■ **The problem**
Your answer must be the listing repeated word for word, without its pictures.

--- Given data Enclosed Below ---

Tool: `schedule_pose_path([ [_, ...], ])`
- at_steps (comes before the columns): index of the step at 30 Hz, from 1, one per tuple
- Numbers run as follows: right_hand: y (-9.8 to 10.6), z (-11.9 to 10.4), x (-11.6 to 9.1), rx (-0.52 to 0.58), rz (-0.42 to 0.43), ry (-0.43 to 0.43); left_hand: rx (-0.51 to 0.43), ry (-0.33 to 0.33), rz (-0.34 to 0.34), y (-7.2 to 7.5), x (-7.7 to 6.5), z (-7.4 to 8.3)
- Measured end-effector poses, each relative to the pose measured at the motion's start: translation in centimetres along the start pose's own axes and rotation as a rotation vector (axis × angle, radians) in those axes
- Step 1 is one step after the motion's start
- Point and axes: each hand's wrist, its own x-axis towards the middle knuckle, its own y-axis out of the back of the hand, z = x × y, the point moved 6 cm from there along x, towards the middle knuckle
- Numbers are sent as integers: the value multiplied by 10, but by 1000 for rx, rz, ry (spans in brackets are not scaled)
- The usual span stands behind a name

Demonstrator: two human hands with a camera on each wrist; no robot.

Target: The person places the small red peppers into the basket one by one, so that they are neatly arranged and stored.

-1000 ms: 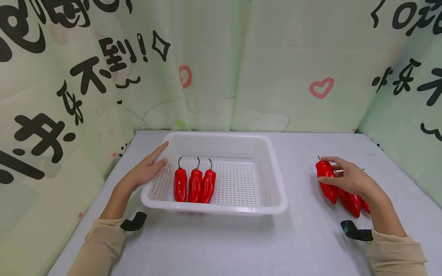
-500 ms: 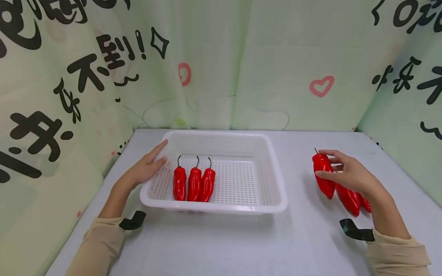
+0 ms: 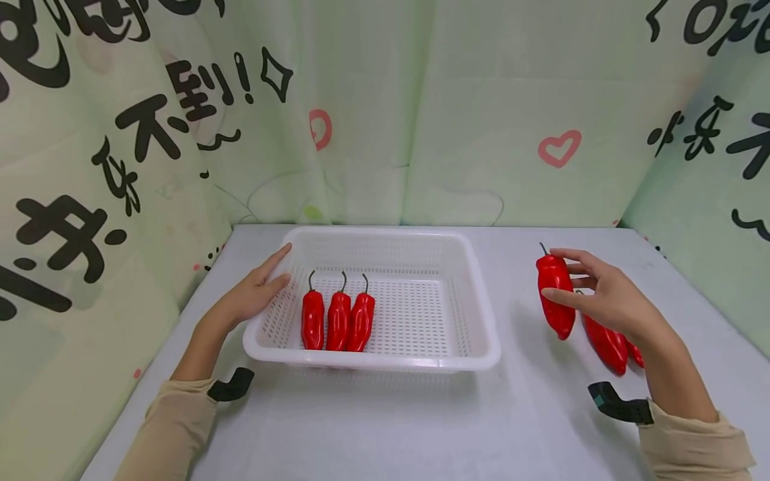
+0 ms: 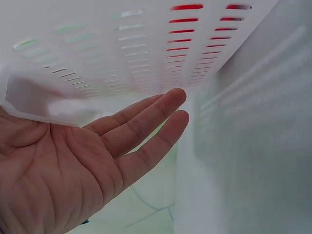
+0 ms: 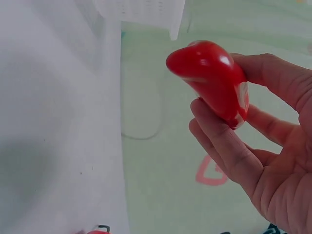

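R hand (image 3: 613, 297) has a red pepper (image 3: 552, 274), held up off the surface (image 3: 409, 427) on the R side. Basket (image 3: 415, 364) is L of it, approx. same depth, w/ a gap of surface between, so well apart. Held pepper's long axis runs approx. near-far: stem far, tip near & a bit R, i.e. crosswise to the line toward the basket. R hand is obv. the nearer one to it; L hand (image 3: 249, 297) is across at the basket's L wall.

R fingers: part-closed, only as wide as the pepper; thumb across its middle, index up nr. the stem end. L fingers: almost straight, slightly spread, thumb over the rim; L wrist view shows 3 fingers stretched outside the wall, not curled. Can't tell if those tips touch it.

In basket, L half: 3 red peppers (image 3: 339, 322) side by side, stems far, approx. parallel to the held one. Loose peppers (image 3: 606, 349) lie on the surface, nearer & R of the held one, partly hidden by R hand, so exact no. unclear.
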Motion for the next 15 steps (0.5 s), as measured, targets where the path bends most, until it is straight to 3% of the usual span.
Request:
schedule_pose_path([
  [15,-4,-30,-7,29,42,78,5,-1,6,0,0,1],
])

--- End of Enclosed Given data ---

■ **Task response**
Tool: `schedule_pose_path([ [_, ...], ])`
- at_steps (comes before the columns): index of the step at 30 Hz, from 1, one per tuple
- Numbers run as follows: right_hand: y (-9.8 to 10.6), z (-11.9 to 10.4), x (-11.6 to 9.1), rx (-0.52 to 0.58), rz (-0.42 to 0.43), ry (-0.43 to 0.43); left_hand: rx (-0.51 to 0.43), ry (-0.33 to 0.33), rz (-0.34 to 0.34), y (-7.2 to 7.5), x (-7.7 to 6.5), z (-7.4 to 8.3)
- Measured end-effector poses, each relative to the pose measured at the motion's start: translation in centimetres along the start pose's own axes and rotation as a rotation vector (axis × angle, radians) in those axes
- Step 1 is one step after the motion's start
- Point and axes: each hand's wrist, its own x-axis towards the middle knuckle, its own y-axis out of the back of the hand, z = x × y, the point moved 6 cm from there along x, towards the middle knuckle
- Numbers are sent as integers: the value multiplied by 10, but by 1000 for rx, rz, ry (spans in brackets are not scaled)
- The usual span stands behind a name

Demonstrator: two human hands with a camera on each wrist; no robot.

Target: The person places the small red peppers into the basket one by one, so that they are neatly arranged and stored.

-1000 ms: 
-500 ms: 
+0 ms: 
+0 ms: 
+0 ms: 

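R hand (image 3: 613, 297) has a red pepper (image 3: 552, 274), held up off the surface (image 3: 409, 427) on the R side. Basket (image 3: 415, 364) is L of it, approx. same depth, w/ a gap of surface between, so well apart. Held pepper's long axis runs approx. near-far: stem far, tip near & a bit R, i.e. crosswise to the line toward the basket. R hand is obv. the nearer one to it; L hand (image 3: 249, 297) is across at the basket's L wall.

R fingers: part-closed, only as wide as the pepper; thumb across its middle, index up nr. the stem end. L fingers: almost straight, slightly spread, thumb over the rim; L wrist view shows 3 fingers stretched outside the wall, not curled. Can't tell if those tips touch it.

In basket, L half: 3 red peppers (image 3: 339, 322) side by side, stems far, approx. parallel to the held one. Loose peppers (image 3: 606, 349) lie on the surface, nearer & R of the held one, partly hidden by R hand, so exact no. unclear.
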Motion for the next 15 steps (0.5 s), as measured, targets where the path bends most, until it is straight to 3% of the usual span.
Request:
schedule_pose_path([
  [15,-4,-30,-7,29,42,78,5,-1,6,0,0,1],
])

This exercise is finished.